ACCORD POLITIQUE POUR UNE GOUVERNANCE APAISÉE ET EFFICACE DE LA PÉRIODE INTÉRIMAIRE

Le Pouvoir Exécutif représenté dans le cadre de cet Accord Politique par le Premier Ministre Docteur Ariel HENRY, d’une part et les acteurs du secteur politique, de la société civile, du secteur privé des affaires, du secteur religieux d’autre part, tous signataires du présent accord politique,
Ecœurés par la mort tragique du Président de la République Jovenel MOÏSE sauvagement assassiné dans la nuit du 6 au 7 juillet 2021 ;


Conscients de la gravité de la crise politique, économique, sociale et institutionnelle que traverse notre pays.
Interpellés par la paupérisation accélérée du pays, la grave détérioration des conditions de vie de la population et la remontée alarmante de l’insécurité caractérisée par la recrudescence des enlèvements contre rançon  et la prolifération des gangs armés ;
Préoccupés par les risques que cette situation fait courir à notre pays et à sa souveraineté ;
Alarmés par les conséquences désastreuses que cette crise implique pour la stabilité du pays, pour son économie, pour  les investissements, la création d’emploi et la sécurité des vies et des biens ;
Soucieux de l’urgente nécessité de prendre toutes les dispositions pour combattre l’insécurité alimentaire qui menace près de quatre millions et demi (4.500.000) de nos compatriotes ;
Concernés par la défaillance de l’administration publique et le dysfonctionnement des institutions républicaines ;
Convaincus qu’il faut prendre toutes les dispositions qui s’imposent pour rassembler la famille haïtienne et mettre d’accord les acteurs politiques et de la société civile autour d’une Accord Politique viable à la crise ;
Considérant l’arrêté du 5 juillet 2021 nommant le Docteur Ariel HENRY Premier Ministre ;
Considérant qu’il importe de tout mettre en œuvre pour restaurer la confiance des citoyennes et des citoyens dans leurs dirigeants, dans le système judiciaire et dans le processus électoral;
Considérant que les conditions doivent être créées pour la réalisation d’un procès Petrocaribe juste et équitable ;


Considérant que de l’avis général il est nécessaire de revisiter la constitution.
Considérant qu’il est impératif de combattre la méfiance ambiante, de restaurer la confiance entre les haïtiens et d’œuvrer à la réconciliation de la famille haïtienne ;
Considérant l’impérieuse nécessité pour les signataires du présent accord de s’entendre sur les grandes lignes de la mission de ce nouveau gouvernement chargé de conduire la politique de la nation pendant la période intérimaire,
Conviennent de ce qui suit :


I. DISPOSITIONS GÉNÉRALES
a.
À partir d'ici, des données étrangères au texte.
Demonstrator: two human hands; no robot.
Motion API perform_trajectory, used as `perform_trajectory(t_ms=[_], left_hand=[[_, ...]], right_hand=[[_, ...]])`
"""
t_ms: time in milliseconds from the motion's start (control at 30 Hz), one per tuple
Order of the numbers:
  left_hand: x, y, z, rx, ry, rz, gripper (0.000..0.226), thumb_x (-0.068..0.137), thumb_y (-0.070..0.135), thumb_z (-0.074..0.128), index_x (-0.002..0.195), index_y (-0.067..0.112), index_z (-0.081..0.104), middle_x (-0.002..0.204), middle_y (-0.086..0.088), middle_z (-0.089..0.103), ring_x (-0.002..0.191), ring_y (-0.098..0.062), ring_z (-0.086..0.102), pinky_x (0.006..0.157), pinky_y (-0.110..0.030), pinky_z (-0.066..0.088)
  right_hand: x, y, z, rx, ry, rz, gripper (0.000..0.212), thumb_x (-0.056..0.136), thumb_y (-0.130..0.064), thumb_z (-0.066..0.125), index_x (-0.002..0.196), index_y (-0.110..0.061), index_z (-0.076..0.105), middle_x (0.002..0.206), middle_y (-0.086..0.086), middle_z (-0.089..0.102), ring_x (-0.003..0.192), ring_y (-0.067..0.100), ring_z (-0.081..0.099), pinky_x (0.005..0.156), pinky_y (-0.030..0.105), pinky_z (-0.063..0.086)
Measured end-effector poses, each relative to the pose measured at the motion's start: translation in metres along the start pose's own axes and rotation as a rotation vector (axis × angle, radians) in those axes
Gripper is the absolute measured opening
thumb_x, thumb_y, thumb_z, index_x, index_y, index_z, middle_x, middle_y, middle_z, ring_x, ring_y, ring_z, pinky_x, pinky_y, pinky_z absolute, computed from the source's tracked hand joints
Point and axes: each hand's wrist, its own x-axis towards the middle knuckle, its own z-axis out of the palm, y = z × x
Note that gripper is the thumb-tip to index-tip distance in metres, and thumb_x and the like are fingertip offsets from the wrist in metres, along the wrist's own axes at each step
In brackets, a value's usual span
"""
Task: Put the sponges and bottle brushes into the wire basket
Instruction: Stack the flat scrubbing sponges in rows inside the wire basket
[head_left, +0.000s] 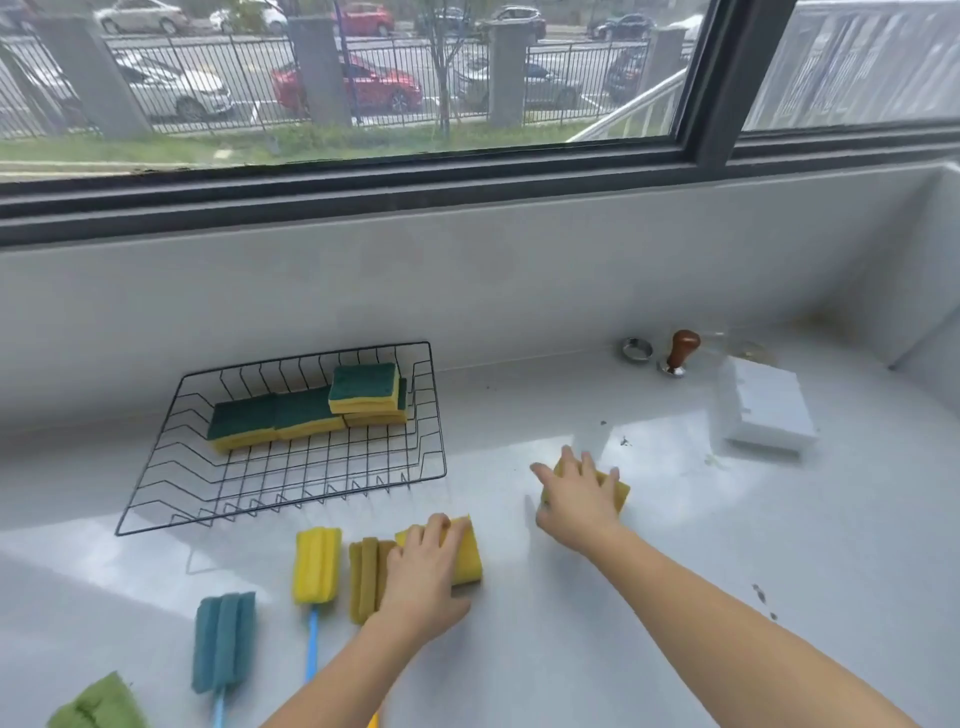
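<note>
Yellow sponge (618, 491) under right grip (579, 501), another (467, 553) under left grip (423, 577).

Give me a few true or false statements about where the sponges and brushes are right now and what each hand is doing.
1. The wire basket already holds sponges. True.
2. The blue bottle brush lies inside the basket. False: it lies on the counter, nearer the camera.
3. The right hand rests on a yellow sponge. True.
4. The left hand is empty in the air. False: it is on another yellow sponge.
</note>
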Motion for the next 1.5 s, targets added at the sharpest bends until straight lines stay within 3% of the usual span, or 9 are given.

Le présent Accord Politique est conclu en vue de créer un environnement sûr et stable propice pour une gouvernance apaisée de la période intérimaire et d’organiser des élections inclusives, transparentes et impartiales devant conduire au retour à un fonctionnement normal des institutions démocratiques.
b. Les signataires de l’Accord Politique réaffirment leur attachement aux valeurs démocratiques et républicaines, leur rejet de la violence comme moyen d’expression politique et leur préférence pour le dialogue et la concertation comme moyen de règlement des différends surtout en matière politique.
c. Les parties s’engagent de bonne foi à respecter les dispositions de l’Accord Politique et à œuvrer sans réserve pour la pleine réussite de la démarche.


II. PILOTAGE DE LA PÉRIODE INTÉRIMAIRE
a. Durant la période intérimaire les fonctions du Pouvoir Exécutif sont exercées par le gouvernement dirigé par le Premier Ministre Docteur Ariel HENRY.
b. En tant que de besoin le Premier Ministre pourra effectuer des changements au sein de son gouvernement tel qu’il existe au moment de la signature du l’Accord, en vue de le rendre encore plus inclusif et consensuel,.
c. Le Pouvoir Exécutif est autorisé à prendre les décrets ayant force de loi, nécessaires au bon fonctionnement de l’État.
d. Le Pouvoir exécutif est habilité à faire les nominations qu’il juge opportun pour garantir la bonne marche des institutions.
e. Il est entendu que les membres du gouvernement, ceux qui occupent  de fait les fonctions des élus locaux qui souhaitent briguer un poste électoral, devront démissionner dans les trente (30) jours qui suivent la publication du présent accord.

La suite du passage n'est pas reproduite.